Season’s change. Our promise to you won’t.

Betty hasn’t visited the Cedar Valley Food Pantry since the mid 2000’s.  During this time she was working various jobs, supporting her children on what was little more than minimum wage. Working for minimum wage is hard to do with children as single parent. Luckily, her degree in Education allowed her to find employment at the school where her children attended. Not only did this give her more time with her kids, it provided her with meaningful employment that helped pay some of the bills. But when children start to grow up, life changes fast and the monthly bills grow faster than the clothes that an adolescent-growth-spurt renders useless. All of these costs fluctuate upwards far more often than corresponding increases in a paycheck. Betty needed to supplement this gap that was created from her additional expenses, but she couldn’t give herself a raise and she couldn’t stop her children from growing up.

What many people don’t understand is how important supplemental services like the Cedar Valley Food Pantry mean to someone like Betty who didn’t always need to use the Cedar Valley Food Pantry, but when she did, Betty no longer had the financial stress or fear of having to confront her kiddo’s when they ask why the fridge was empty. And the thing is, Betty’s story is not unlike other stories across northeast Iowa. We have found that on average  most of our clients use our services only 7 months out of the year, as opposed to all 12 months. Statistically this shows us something that we all know too well, and that is that some months are certainly tougher than others.

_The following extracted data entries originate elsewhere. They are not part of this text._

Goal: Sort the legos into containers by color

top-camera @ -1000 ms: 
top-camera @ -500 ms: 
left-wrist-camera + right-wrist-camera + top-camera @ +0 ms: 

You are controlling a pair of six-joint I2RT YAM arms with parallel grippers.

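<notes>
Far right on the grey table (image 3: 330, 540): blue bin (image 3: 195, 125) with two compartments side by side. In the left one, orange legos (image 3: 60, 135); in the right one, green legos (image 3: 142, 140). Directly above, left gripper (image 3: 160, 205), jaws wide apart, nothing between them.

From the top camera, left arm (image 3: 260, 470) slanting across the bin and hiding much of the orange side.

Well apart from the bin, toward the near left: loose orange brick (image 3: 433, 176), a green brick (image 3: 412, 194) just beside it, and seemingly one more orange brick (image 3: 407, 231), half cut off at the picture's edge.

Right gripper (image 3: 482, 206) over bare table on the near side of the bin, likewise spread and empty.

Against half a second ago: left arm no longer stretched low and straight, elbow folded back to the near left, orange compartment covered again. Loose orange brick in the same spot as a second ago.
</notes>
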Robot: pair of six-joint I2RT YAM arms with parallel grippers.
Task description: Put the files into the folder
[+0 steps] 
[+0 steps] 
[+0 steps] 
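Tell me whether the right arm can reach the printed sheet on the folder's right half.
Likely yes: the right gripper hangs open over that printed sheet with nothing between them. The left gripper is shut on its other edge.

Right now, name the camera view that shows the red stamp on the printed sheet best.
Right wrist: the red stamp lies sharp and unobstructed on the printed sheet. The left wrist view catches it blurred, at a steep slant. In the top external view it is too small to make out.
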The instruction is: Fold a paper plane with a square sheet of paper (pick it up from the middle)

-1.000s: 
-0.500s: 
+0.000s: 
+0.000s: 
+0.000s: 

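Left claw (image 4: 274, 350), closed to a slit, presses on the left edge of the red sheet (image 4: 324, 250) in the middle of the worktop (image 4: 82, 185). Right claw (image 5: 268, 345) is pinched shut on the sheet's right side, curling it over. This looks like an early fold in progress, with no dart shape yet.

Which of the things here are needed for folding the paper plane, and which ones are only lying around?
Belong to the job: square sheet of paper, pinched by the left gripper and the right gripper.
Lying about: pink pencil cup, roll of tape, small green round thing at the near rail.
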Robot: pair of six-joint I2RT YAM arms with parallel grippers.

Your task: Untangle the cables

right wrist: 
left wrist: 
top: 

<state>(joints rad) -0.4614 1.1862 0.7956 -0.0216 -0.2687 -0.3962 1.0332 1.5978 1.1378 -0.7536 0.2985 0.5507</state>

Betty’s story doesn’t end there. Betty stopped coming into the Cedar Valley Food Pantry to get help supplementing her grocery bill as her kids grew up and left the nest, she didn’t need to supplement anything anymore. However, just as Betty’s kids grew older, so did she, and things haven’t gotten easier just because she has fewer mouths to feed. As we heard Betty’s story we soon began to realize that she was in a new stage of her life.

Soon we said goodbye to Betty with the shake of a hand, and in the other, an application for the Cedar Valley Food Pantry reminding her that we are still here if she needs us. You see, seasons can change and so can hunger. What doesn’t change is our need to be aware of it or how we can become aware of it.